Because the greatest amount of CK is found in skeletal muscle, CK is a useful marker of skeletal muscle breakdown. Therefore, CK is most commonly used for diagnosis and monitoring among patients with neuromuscular disorders including the following:
Inflammatory myopathies such as polymyositis, dermatomyositis
Dystrophinopathies such as Duchenne and Becker muscular dystrophy
Drugs-induced myopathies resulting from statins, fibrates, colchicines, antimalarials, and cocaine
Neuroleptic malignant syndrome
Endocrine myopathies such as hypothyroidism
CK-MB is found mostly in myocardium. Therefore, CK-MB is a useful marker for acute myocardial injury. CK-MB can be elevated in the following:
Acute myocardial infarction
Cardiac trauma or contusion
Defibrillation or cardioversion
As stated in the 2004 American College of Cardiology/American Heart Association (ACC/AHA) guidelines, serial measurement of CK-MB can be useful in indicating the success of reperfusion after fibrinolysis in conjunction with clinical variables. [17, 18, 19, 20] Because CK-MB has a short half-life and returns to baseline level within 48 hours after acute myocardial infarction, CK-MB can be used as a marker for reinfarction in conjunction with clinical chest pain and EKG changes after 18 hours from the onset of a myocardial infarction. [20, 21]
Moreover, studies have demonstrated a relationship between CK-MB level and clinical outcome among patients with acute coronary syndromes. Specifically, increased CK-MB is related to higher mortality after both non-ST and ST elevation myocardial infarction. [22, 23, 24]
Furthermore, serial sampling CK-MB can be used to estimate the infarct size by formulating time activity curves and using mathematic model of the amount depleted from the myocardium. However, this is not routinely done because multiple blood samples are required to avoid the likelihood of missing the peak enzyme concentration. Moreover, CK-MB can underestimate infarct size in a large doughnut infarct pattern because reduced blood flow limits CK-MB efflux. [25, 26, 27]
CK is a useful test for diagnosing and monitoring of neuromuscular diseases. Because CK can rise in any condition causing muscle injury, considering this possibility is important to prevent misdiagnosis in the following circumstances: 
Recent strenuous exercise
Repeated intramuscular injection or needle electromyography (EMG)
Recent trauma with muscle injury
Epileptic seizure or severe dystonia
High fever accompanied by shivering
Systemic disorders such as viral infection, connective tissue disorder, celiac disease, renal failure, or critically ill patients
CK-MB is found almost exclusively in myocardium. It is widely used as a marker for acute myocardial infarction. However, 5-7% of CK-MB is found in skeletal muscle. Thus, skeletal muscle injury can also cause elevated CK-MB, which can lead to misinterpretation. Note that other noncoronary conditions that can cause elevated CK-MB level include asthma, renal failure, pulmonary embolism, muscle disease, and hypothyroidism. 

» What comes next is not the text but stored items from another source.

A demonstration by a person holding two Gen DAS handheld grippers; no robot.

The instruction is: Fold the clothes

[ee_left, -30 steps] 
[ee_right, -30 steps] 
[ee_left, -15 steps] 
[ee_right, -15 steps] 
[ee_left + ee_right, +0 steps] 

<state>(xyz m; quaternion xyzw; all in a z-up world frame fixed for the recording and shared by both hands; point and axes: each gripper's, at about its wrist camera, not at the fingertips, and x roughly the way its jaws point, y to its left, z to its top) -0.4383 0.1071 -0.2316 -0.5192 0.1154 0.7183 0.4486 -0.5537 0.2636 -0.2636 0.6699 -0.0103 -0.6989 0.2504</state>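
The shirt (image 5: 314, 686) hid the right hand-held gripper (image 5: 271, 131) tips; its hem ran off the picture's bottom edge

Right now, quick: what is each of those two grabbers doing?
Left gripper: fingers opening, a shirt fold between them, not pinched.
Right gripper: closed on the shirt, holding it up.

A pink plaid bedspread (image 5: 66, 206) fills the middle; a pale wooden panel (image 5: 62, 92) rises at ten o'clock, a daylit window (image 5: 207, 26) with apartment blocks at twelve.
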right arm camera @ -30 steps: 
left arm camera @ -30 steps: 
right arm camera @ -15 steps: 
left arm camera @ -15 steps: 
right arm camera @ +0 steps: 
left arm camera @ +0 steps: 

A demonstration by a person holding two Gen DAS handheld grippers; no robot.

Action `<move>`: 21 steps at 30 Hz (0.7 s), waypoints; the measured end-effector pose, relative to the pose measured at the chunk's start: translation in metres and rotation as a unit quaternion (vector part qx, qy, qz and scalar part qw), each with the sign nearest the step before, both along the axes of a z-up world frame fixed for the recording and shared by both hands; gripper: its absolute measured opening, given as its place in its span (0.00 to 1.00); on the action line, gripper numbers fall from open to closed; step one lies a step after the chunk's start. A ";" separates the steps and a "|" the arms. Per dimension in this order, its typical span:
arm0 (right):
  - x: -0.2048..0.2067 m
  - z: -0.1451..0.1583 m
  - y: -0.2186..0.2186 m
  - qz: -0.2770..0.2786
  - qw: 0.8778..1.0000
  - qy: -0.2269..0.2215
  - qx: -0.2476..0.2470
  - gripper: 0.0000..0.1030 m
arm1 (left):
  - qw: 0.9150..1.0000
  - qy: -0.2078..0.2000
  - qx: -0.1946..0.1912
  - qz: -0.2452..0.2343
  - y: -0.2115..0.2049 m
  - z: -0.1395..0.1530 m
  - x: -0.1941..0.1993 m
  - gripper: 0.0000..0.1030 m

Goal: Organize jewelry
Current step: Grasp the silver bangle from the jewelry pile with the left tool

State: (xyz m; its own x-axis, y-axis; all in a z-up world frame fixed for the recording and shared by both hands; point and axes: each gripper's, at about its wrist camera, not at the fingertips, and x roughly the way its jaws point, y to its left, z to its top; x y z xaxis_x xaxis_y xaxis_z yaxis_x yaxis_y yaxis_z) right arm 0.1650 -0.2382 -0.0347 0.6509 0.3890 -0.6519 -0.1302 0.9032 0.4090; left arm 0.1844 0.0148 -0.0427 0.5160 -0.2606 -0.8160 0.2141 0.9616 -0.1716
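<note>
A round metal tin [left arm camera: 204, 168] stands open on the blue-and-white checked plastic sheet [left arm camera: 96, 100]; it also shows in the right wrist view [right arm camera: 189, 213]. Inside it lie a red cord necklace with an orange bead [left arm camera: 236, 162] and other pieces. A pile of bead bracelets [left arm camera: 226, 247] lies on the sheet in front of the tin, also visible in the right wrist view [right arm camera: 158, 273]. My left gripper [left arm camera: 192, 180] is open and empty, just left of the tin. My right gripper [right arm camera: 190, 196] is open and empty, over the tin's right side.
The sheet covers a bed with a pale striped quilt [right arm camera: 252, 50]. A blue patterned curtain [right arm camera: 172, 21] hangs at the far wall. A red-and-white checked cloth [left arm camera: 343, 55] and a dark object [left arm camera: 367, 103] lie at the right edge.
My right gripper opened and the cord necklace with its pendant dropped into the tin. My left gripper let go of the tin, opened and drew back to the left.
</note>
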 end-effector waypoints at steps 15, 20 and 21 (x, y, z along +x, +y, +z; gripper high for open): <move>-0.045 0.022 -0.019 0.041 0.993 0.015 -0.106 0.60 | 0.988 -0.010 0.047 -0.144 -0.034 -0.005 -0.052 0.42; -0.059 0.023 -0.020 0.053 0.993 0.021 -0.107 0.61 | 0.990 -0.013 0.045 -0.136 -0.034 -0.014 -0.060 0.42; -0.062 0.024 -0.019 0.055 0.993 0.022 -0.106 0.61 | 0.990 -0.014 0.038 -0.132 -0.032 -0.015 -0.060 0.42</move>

Despite less sensitivity and specificity for acute myocardial infarction compared to troponin, CK-MB is still a useful cardiac marker. CK-MB rises and returns to baseline more rapidly, which make it a preferred marker for reinfarction. Moreover, CK-MB can be used to indicate successful reperfusion after fibrinolysis, to estimate the infarct size, and to predict infarct-related mortality. In addition, elevated CK-MB level post percutaneous coronary intervention is associated with increased mortality at 3-4 months.